Nate’s voice saying, She will absolutely spit up on that, and I’m still taking fifty pictures.
Kenzie made everyone play games, guess the due date, guess the baby’s weight, and baby bingo. I smiled. I went through the motions. When people laughed, I laughed three seconds late.
At one point, Maggie pressed a small, flat box into my hands.
Inside was a quilt, patchworked from fabrics I recognized. Like a piece from one of my dad’s old work shirts or the square of flannel that looked suspiciously like a shirt Nate used to wear on the farm.
“It’s for when she’s here,” Maggie said, voice trembling. “So she’s wrapped in all the people who love her.”
I sucked in a ragged breath, trying to keep it together.
“Thank you,” I managed, the words shredded.
People cried when I cried, and that made me feel guilty, so I wiped my face, thanked them again, and tried to act like my heart wasn't splintering.
Someone made a little speech about how strong I was. How proud Nate would be. How this baby was a blessing amid tragedy.
I smiled.
I nodded.
Inside, all I could think was: He should be here. He should be here. He should be here.

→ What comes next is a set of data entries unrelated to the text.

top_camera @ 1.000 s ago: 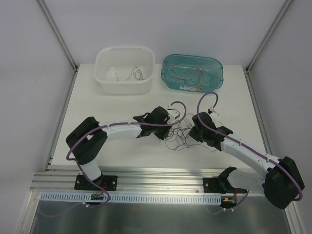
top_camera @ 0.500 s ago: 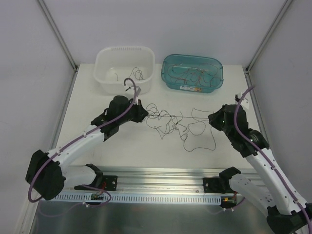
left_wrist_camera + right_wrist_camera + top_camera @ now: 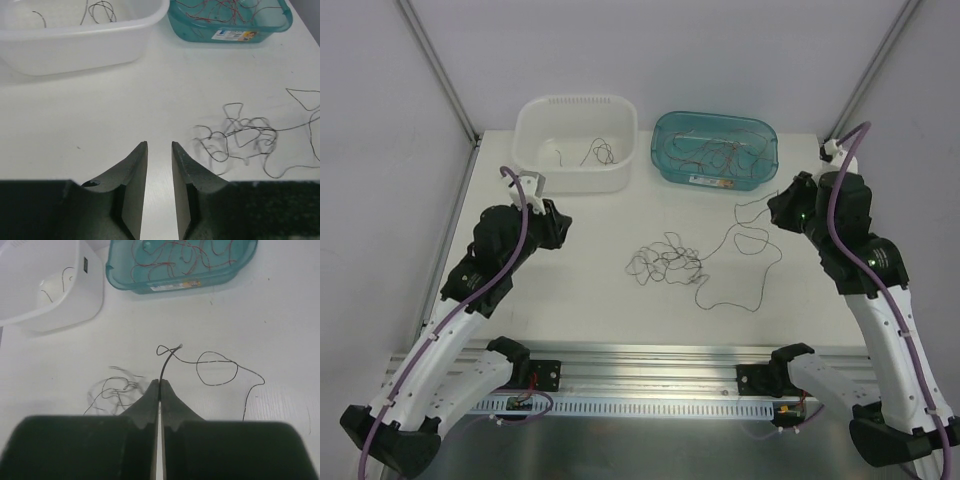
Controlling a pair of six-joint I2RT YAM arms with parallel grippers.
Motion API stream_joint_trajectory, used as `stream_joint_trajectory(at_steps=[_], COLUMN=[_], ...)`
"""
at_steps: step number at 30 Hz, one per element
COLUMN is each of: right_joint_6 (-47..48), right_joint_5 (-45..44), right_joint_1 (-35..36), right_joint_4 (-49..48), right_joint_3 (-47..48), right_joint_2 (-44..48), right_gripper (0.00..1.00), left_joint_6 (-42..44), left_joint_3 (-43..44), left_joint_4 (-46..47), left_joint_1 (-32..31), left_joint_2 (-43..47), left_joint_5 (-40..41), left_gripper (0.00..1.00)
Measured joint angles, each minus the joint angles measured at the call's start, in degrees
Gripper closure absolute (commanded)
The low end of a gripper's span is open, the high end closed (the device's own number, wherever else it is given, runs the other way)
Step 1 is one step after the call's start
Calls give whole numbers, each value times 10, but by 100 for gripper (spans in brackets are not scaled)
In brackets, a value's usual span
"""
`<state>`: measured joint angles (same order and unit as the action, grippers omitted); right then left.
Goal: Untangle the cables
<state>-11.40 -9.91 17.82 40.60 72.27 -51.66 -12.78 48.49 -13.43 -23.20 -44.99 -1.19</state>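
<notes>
A small tangle of thin dark cables (image 3: 665,265) lies loose on the white table between the arms; the left wrist view shows the tangle (image 3: 240,137) to the right of the fingers. My left gripper (image 3: 561,229) (image 3: 160,146) hangs at the left, well apart from the tangle, slightly open with nothing between its fingers. Over at the right, my right gripper (image 3: 773,210) (image 3: 161,382) is shut on the end of one black cable (image 3: 166,361). This cable loops (image 3: 216,369) across the table and runs back toward the tangle (image 3: 115,387).
A white tub (image 3: 575,143) at the back holds a few separate cables. Beside it on the right, a teal tub (image 3: 715,148) holds several red-brown and dark cables. Metal frame posts rise at both back corners, and a rail runs along the near edge.
The left gripper has let go of the cables and drawn back to the left. The right gripper has pulled one cable out toward the back right, and the tangle has dropped onto the table.
</notes>
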Motion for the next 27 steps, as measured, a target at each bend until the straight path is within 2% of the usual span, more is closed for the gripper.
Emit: stream_joint_trajectory(at_steps=[5, 9, 10, 12, 13, 17, 22, 27], right_joint_6=[46, 66, 68, 67, 65, 50, 25, 8], right_joint_5=[42, 115, 139, 184, 205, 276, 337, 380], right_joint_1=[-1, -3, -3, -3, -3, -3, -3, 5], right_joint_4=[12, 22, 21, 14, 9, -14, -55, -94], right_joint_3=[116, 209, 229, 253, 256, 256, 244, 146], right_joint_2=[-57, -97, -107, -119, -120, -121, -119, -103], right_gripper=[99, 99, 99, 99, 99, 99, 99, 99], left_joint_6=[15, 4, -1, -13, -20, -47, -60, -66], left_joint_3=[-19, -57, -67, -84, -90, -104, -106, -109], left_joint_4=[-32, -60, -64, -62, -53, 9, 89, 168], left_joint_1=[1, 8, 8, 8, 8, -8, -98, -139], left_joint_2=[12, -10, -14, -16, -16, -33, -80, -88], left_joint_5=[80, 81, 69, 28, 3, -85, -120, -139], left_gripper=[74, 54, 45, 38, 29, 18, 14, 14])
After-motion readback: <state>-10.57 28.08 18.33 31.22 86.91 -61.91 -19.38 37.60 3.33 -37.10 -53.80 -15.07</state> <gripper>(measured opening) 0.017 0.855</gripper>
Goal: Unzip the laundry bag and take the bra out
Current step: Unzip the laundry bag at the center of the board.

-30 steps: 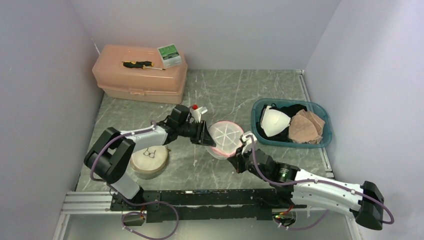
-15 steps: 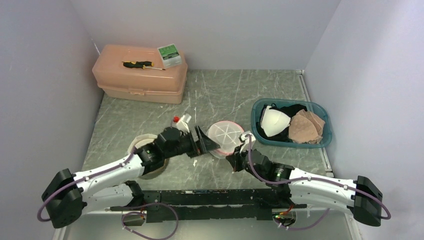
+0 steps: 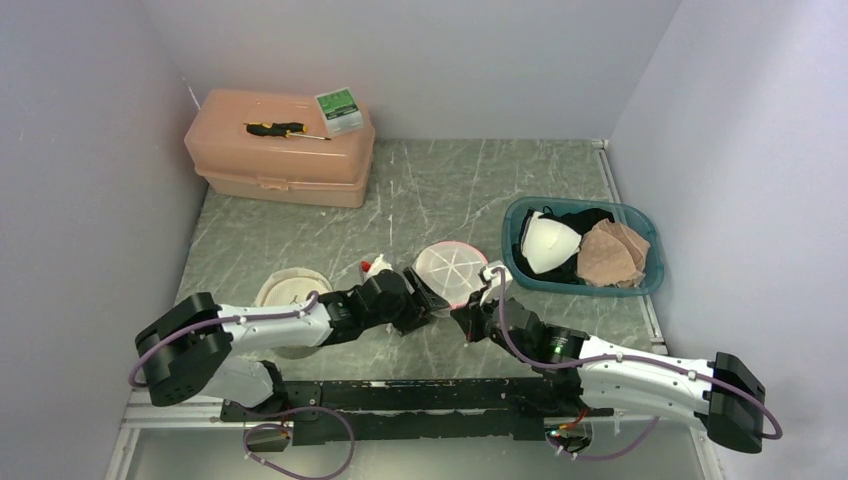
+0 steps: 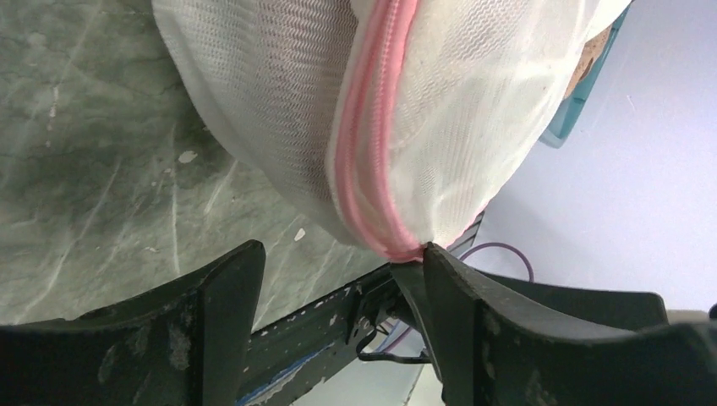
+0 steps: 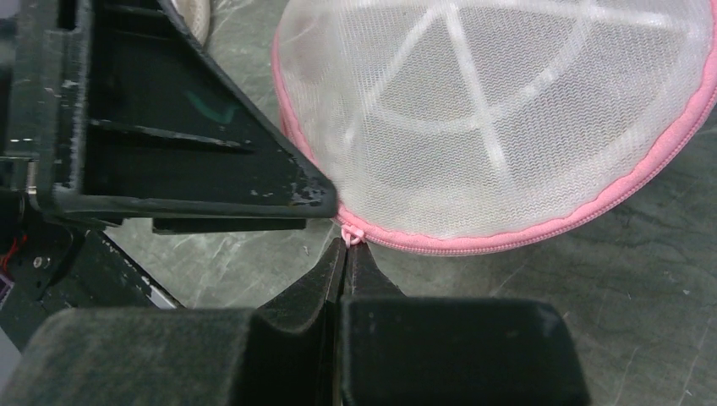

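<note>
The laundry bag [image 3: 452, 270] sits zipped on the worktop [image 3: 450, 180], just beside the teal basket [image 3: 580, 288]. On the bag's side away from the basket, the right claw [image 5: 344, 245] is clenched on the pink zipper pull [image 5: 349, 230]. The left claw [image 4: 342, 252] stands spread there, gripping nothing.

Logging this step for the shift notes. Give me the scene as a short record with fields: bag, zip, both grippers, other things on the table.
laundry bag: white mesh dome, mid-table
zip: pink, closed along the stretch in view
zipper pull: pinched at the right gripper's tips
right gripper: shut on the pull
left gripper: open, at the bag's left edge, zip seam between its jaws
blue basin: right of the bag, holds white and beige bra cups
toolbox: pink, far left, screwdriver on its lid
</note>
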Tool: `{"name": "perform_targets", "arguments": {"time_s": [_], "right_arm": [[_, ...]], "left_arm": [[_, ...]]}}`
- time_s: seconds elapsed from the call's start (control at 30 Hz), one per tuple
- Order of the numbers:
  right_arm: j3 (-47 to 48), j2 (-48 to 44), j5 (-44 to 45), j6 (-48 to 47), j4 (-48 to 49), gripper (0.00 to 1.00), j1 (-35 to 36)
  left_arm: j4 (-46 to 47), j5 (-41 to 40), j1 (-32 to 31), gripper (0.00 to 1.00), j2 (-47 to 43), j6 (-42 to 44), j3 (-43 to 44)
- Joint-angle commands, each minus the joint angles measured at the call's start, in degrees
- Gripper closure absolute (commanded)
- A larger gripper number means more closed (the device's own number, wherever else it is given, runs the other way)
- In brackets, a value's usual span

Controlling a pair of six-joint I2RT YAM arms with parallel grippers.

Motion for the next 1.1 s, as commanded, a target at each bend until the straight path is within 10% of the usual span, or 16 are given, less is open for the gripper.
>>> {"name": "perform_targets", "arguments": {"time_s": [0.0,0.83,1.07], "right_arm": [[0.9,-1.1,0.4,-0.7,1.2,1.0,0.4],[0.0,-2.3,-2.8,-2.4,2.3,1.0,0.4],[-0.2,-3.6,-2.9,-1.7,1.5,1.0,0.3]], "left_arm": [[4.1,-2.5,-0.8,0.29,1.7,-3.0,3.4],[0.1,-8.2,-1.4,0.55,3.2,-4.2,6.7],[0.3,-7.0,-1.0,0.82,4.8,-3.3,7.1]]}}
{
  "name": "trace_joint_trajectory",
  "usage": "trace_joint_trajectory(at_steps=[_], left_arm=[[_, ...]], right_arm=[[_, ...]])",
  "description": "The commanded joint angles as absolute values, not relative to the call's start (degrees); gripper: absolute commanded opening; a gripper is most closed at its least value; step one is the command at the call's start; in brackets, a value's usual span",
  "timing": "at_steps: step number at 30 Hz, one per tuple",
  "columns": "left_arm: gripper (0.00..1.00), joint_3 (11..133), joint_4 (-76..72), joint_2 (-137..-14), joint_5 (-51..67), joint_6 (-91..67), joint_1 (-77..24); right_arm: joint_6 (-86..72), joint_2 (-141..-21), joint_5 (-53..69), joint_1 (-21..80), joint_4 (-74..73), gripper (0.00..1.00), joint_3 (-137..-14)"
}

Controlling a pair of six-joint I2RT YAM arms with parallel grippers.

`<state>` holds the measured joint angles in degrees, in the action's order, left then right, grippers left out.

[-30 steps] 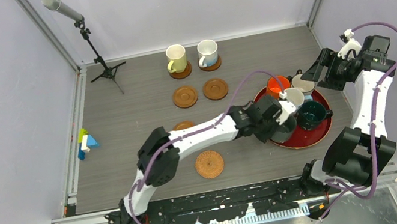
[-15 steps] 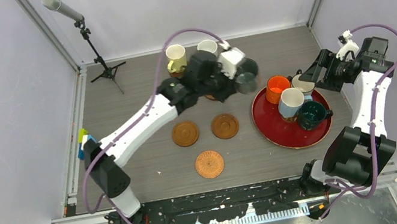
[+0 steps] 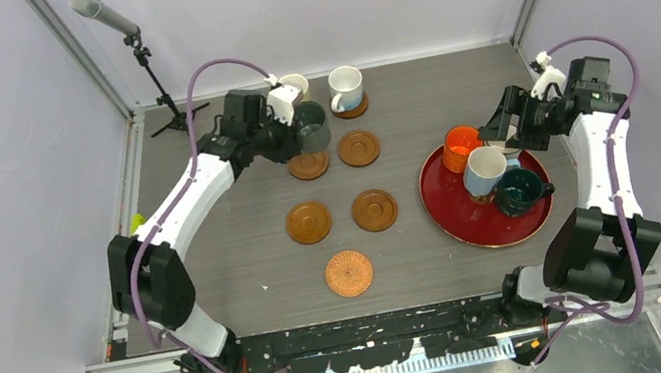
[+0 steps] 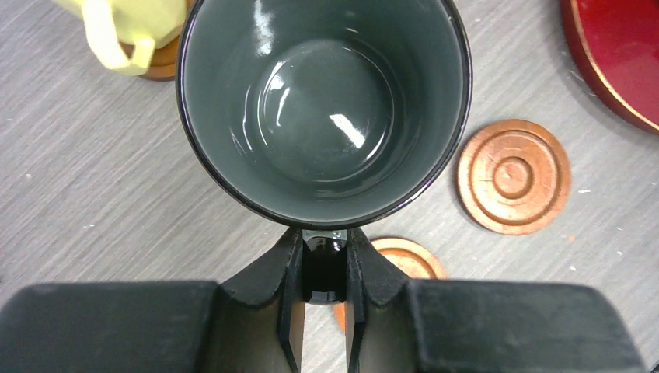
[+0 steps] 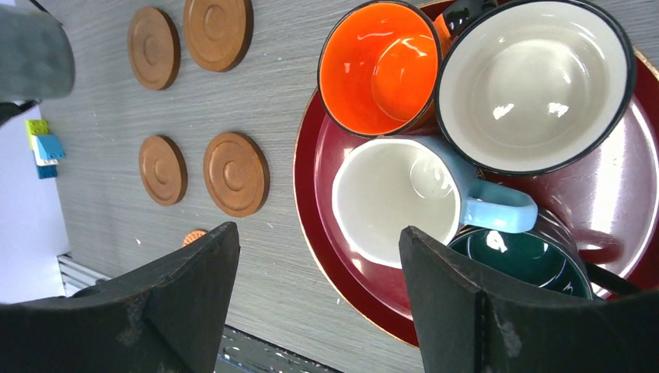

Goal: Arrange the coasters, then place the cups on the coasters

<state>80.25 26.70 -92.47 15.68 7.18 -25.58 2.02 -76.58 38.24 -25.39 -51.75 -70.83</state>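
Note:
My left gripper is shut on the dark handle of the grey-teal cup, holding it upright just above a brown coaster. The pale yellow cup and the white cup each stand on a coaster at the back. Three more brown coasters and the woven one lie bare. My right gripper hangs open over the tray's left part, above the orange, cream, white-and-blue and dark green cups.
The red round tray sits at the right with its cups packed close together. A microphone stand is at the back left corner. Small coloured blocks lie by the left edge, partly behind my left arm.
My left arm has carried the grey-teal cup from the tray across to the back left, over a coaster. My right gripper has shifted a little left over the tray.

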Motion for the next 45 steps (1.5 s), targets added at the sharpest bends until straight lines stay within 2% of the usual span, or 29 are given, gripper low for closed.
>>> trace_joint_trajectory(at_steps=[1,12,22,45], left_arm=[[0.0,79.9,14.1,-93.1,20.1,10.0,-22.4],[0.0,78.7,8.6,-101.4,23.1,10.2,-18.9],[0.0,73.8,6.1,-102.9,22.8,10.8,-18.9],[0.0,71.0,5.2,-104.4,20.3,12.4,-18.9]], right_arm=[[3.0,-77.4,35.3,-23.4,-50.2,0.8,-73.8],[2.9,-78.2,35.2,-22.6,-49.9,0.8,-73.7],[2.8,-78.5,35.1,-22.6,-49.8,0.8,-73.7],[2.6,-78.9,35.0,-22.6,-49.7,0.8,-73.7]])
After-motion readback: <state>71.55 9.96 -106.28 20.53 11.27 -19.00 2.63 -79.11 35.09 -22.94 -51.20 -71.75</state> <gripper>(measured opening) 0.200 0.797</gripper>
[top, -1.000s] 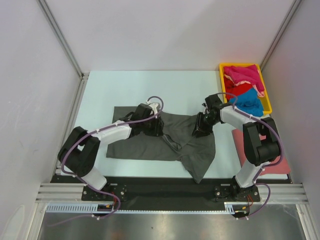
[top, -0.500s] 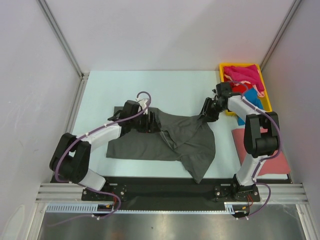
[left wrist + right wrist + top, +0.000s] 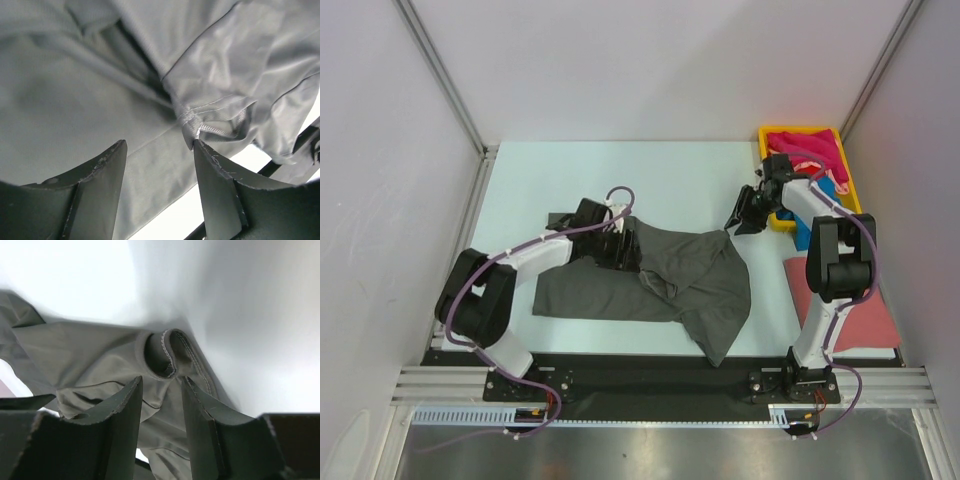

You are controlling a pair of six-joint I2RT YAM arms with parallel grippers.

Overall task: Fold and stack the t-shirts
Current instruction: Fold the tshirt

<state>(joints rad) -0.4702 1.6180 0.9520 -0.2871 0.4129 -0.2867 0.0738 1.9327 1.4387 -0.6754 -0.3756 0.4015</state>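
Now, dark grey t-shirt [image 3: 690,275]: rumpled mid-table [image 3: 550,180], its far right corner drawn further toward the yellow tray [image 3: 767,131] than a second ago.
Left gripper [image 3: 626,247]: fingers spread with nothing between them, over the shirt's left fold; barely shifted.
Right gripper [image 3: 737,221]: jaws apart, holding nothing; moved back from above the cloth to that corner's edge.

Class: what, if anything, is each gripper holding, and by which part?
Nothing is held. The left gripper is open above the dark grey t-shirt; the right gripper is open, just short of its sleeve cuff.
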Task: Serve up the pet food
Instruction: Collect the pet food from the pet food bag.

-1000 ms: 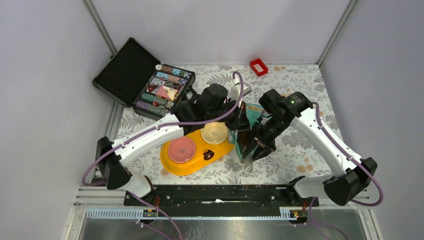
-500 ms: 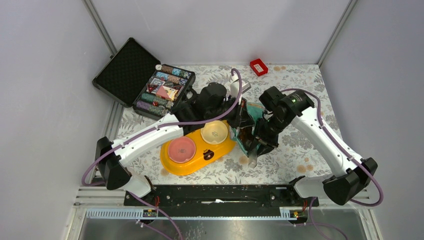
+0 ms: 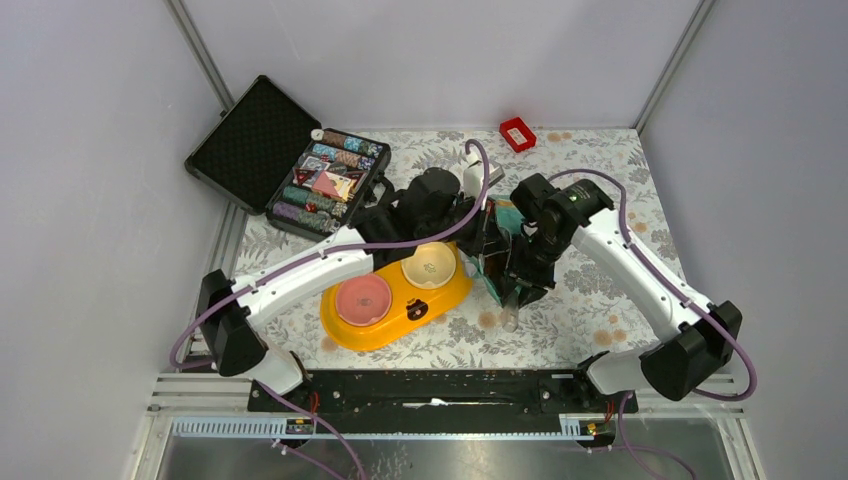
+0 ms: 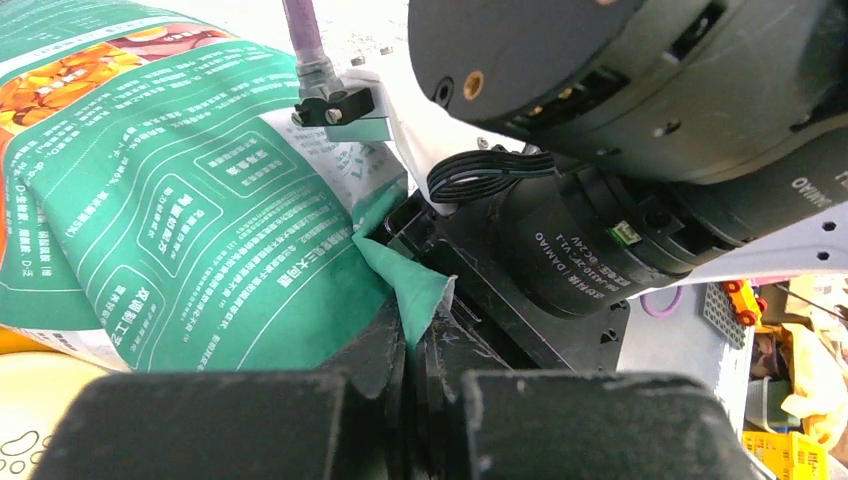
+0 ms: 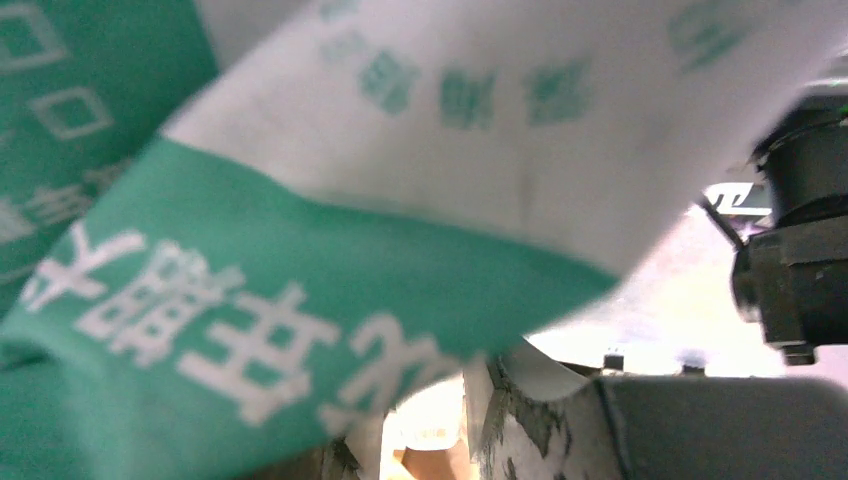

By the time the last guest left, my cheeks hurt from smiling, and my belly felt twice as heavy. Kenzie herded me toward the truck while the others loaded gifts into the back.
“You did good,” she whispered, slipping her arm through mine.
“I feel like I just survived a tornado made of diapers,” I muttered.
“And cupcakes. Don’t forget the cupcakes.”
She tried to make me laugh. I tried for her, but it came out thin and brittle.
We pulled into my driveway just as the sky started deepening from blue to lavender. My porch looked the same as always, and that felt like a small mercy.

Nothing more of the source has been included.